Выходя, герр Ахаз Ховен погладил одного юного бессловесного кретина по угловатой головке.

Ни с того и ни с сего Вдруг поднялись, зашумели, Как в лесу стенают ели Под порывами метели,

Начали решать — кого Выбирать на самом деле После векового сна.

Закричали, загалдели,

Голос подала война, Голос крови и тарана, Голос сабли, в битве рьяной, Голос шашки, битвой пьяной.

Голос подала она.

Зов ядра и ятагана.

Взволновались, забурлили, Как под дулами наганов,

Разговоры не любили, А любили развлеченья, Пыл, ненужные мученья, Философские реченья.

Жизнь свою враз загубили, Вниз сплавляясь по теченью, Все гордились и кичились, А нуждались в обученьи,

Но презрением сочились.

Козни, странные советы, Бестолковые ответы, Злобно-страшные наветы.

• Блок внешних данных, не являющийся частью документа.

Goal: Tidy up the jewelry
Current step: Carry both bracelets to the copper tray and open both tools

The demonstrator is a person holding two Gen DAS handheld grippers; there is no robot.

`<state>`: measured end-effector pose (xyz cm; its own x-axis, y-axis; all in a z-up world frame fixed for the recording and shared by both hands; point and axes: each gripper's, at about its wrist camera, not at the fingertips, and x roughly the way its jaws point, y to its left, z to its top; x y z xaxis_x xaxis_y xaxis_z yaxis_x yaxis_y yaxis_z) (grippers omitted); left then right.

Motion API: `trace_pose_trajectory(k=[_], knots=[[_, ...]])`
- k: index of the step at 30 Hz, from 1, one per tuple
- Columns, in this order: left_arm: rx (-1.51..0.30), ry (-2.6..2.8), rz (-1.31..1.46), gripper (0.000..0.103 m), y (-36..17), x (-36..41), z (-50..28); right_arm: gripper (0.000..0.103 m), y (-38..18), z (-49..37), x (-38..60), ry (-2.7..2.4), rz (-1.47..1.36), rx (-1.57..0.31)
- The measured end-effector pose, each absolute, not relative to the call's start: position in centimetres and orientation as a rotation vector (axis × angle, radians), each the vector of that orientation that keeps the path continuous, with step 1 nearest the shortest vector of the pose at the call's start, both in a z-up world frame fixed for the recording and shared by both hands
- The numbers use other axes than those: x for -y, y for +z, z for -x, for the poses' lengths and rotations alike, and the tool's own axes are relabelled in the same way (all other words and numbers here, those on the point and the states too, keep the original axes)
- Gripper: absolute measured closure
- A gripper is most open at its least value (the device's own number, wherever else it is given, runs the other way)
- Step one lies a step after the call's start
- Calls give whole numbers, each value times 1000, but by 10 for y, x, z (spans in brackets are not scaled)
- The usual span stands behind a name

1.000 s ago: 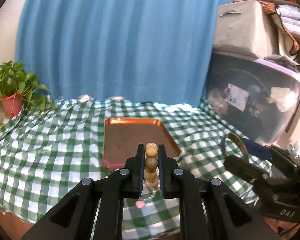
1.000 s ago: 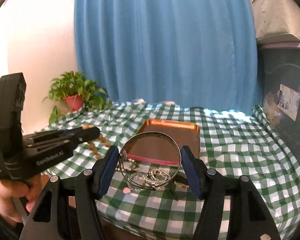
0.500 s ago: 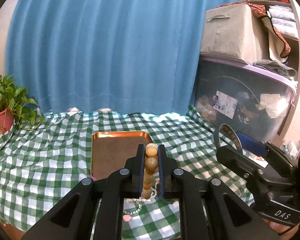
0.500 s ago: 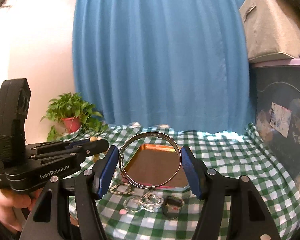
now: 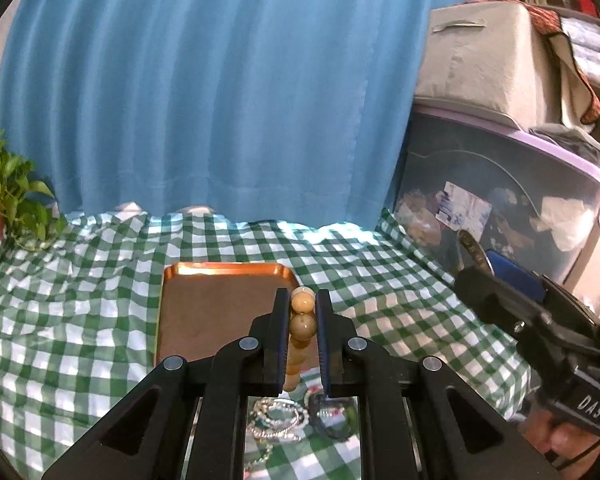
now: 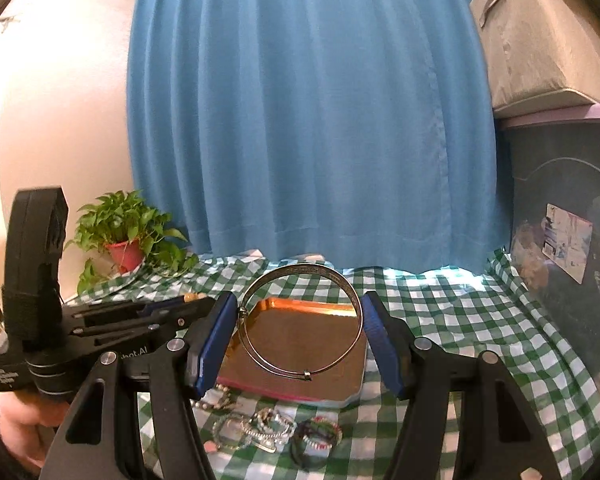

А учиться — не учились, Летя вдребезги в кюветы С высоты златого трона, Обнадежившись приветом.

Покривилася корона.

А ведь клялись и корпели, В однообразии тупели, Гневались да песни пели.

Не смогли снести обновы.

Как ни рвались и горели, Вновь подняться не смогли.

Громы грянули, и снова Семь Архонтов у Земли.

Ей снилось. Храм с колоннами словно лес, невидимые в темноте своды, по углам и возле стен тьма. Поют. Это жрецы. Поют. «Я тот, кто сотворил небо и землю и населил их живыми существами… Я тот, кто сотворил небо и тайну его высот и вложил в них души богов… Я тот, кто, открывая глаза, повсюду разливает свет, а закрывая их все окутывает тьмой… Воды Нила текут по его повелению… Но боги не ведают его имени…» Ступени, мощные балки каменных перекрытий, портики, все из серого камня, и надо всем этим разлито звездно-вечернее небо, а жрецы все поют. «Слава великой Баст, богине-кошке. Ибо она веселится, и все живое веселится вместе с ней. Небосклон играет вместе с ней, и звезды пляшут ее велением». Звучат музыкальные инструменты, почти зримо, журчаще и ритмично льется мелодия, кто-то танцует, стучит босыми пятками об пол, звенят женские украшения, звучит и звучит систр, льется мелодия, звенят украшения, пляшут и поют, звучит и звучит систр. Этот сон — не тягостный, неизлечимо-неизвестный кошмар, он приятен, я еще очень долго смотрела бы его с удовольствием и видела бы эти картины, — ведь они так дороги мне. Взошла луна, освещает многолюдное сборище — здесь мужчины и женщины, все вместе, вперемешку, слышен людской смех, от которого теплеет на душе, звучит и звучит систр, все пляшут и поют и смеются, а луна освещает это сборище в ночи, в одиноком храме на краю великой и молчаливой пустыни. Зажгли костры, при их свете пляшут и поют. Некоторые парами уходят в темноту, прочь от света костров. Ночь тепла. Вверх несутся искренние хвалы богине-кошке Баст, у которой такой легкий и приятный характер. Славься, мать Баст! Славься во веки веков! Звучит и звучит систр.